Le sous-préfet au champ d’honneur

Claude Wolkowicz

Ami de Claude Erignac

 1981, élection de François Mitterrand. La France de gauche en rêvait depuis 25 ans. Une bonne partie des élites conservatrices excédée par la fin des années Giscard a voté pour ce « rad-soc » dont elle pense qu’il fera tout, sauf ce qu’il a promis ; elle déchante vite, alors que les partisans de la force tranquille voient leurs vœux un à un exaucés.

C’est dans ce contexte que l’on voit arriver à Roanne un nouveau « Commissaire-Adjoint de la République », dont d’aucuns pensent qu’il s’agit d’un alluvion de la vague rose ; pour d’autres, ce jeune haut-fonctionnaire très comme il faut, bronzé, sportif, à l’air si « convenable » avec sa jeune et belle épouse, ses charmants bambins et son labrador, ne peut-être que bien pensant (lire : de droite…) Chacun tente de le décrypter, de comprendre « où il penche », aucun n’y parvient.

Claude Erignac ne se livre pas, mais il agit. Il impose un style nouveau, insuffle une énergie à cette ville frappée par l’agonie des ARCT, le désastre économique du textile, à ce pays où il fait si bon vivre, mais où l’on se sent oublié, enclavé dans l’espace par l’absence de liaisons ferroviaires ou routières rapides, et dans le temps par des mentalités formatées au XIXème siècle.

J’ai très vite rencontré le Commissaire-Adjoint de la République « en situation » ; j’étais alors vice-président de la Chambre de Commerce et d’Industrie du Roannais (CCIR) en charge de la Formation et à ce titre je participais à de nombreuses réunion avec les partenaires sociaux, un peu moins partenaires à l’époque qu’ils ne l’auraient dû. Je dois rendre hommage à l’impartialité de Claude Erignac, et à une absence de démagogie dont témoignait l’égale popularité dont il jouissait auprès de tous à l’issue des discussions. Il ne cherchait pas à être aimé –maniant quand il le fallait l’ironie ou la provocation- mais il savait séduire et nolens volens faisait avancer les dossiers qu’ il incitait les responsables économiques à constituer, avant de les appuyer au bon moment, au bon endroit, grâce à cet entregent qui fut sa marque. Il travaillait beaucoup et exigeait beaucoup.

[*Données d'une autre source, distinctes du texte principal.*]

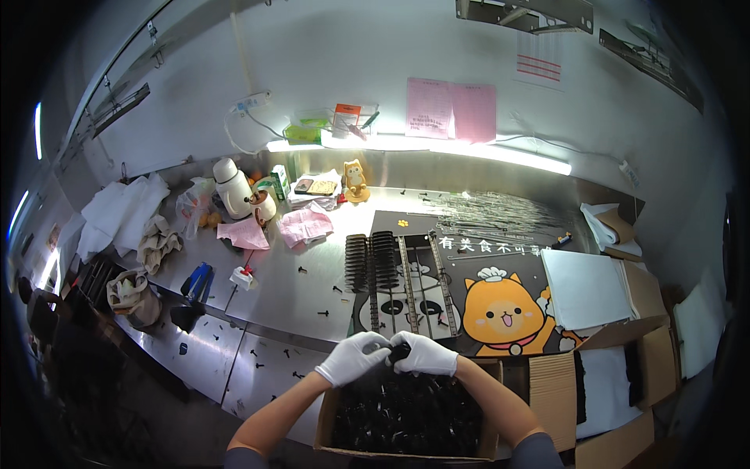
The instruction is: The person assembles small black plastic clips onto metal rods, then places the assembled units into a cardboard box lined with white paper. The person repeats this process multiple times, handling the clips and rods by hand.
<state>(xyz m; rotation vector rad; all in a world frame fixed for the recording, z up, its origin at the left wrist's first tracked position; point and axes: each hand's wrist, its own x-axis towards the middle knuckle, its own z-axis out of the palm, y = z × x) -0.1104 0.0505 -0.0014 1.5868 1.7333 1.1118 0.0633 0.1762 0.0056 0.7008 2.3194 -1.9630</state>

Ses amitiés locales furent éclectiques et fortement liées aux sports qu’il pratiquait avec excellence (vélo, basket, tennis) ; tous étaient ses amis, mais lui seul sut de combien il fut l’ami…Il se livrait peu, et pourtant savait être proche et attentif aux autres, sans se départir d’une formidable lucidité. Je ne l’ai vu qu’une fois en difficulté, c’est quand nous avons réussi à faire couler un canoë dans un Tarn inhabituellement paisible ; après tout, l’eau n’est pas un élément familier à un natif du Causse … Pas rancunier, Claude devait, avant son départ, me remettre les Palmes Académiques.

Ses qualités furent vite reconnues par sa hiérarchie, et il obtint rapidement la promotion qu’il méritait ; c’est en Préfet du Gers qu’il quitta Roanne, au désespoir de ses nouveaux amis et des responsables économiques qui se lamentaient « de ne jamais en retrouver un comme celui-là ».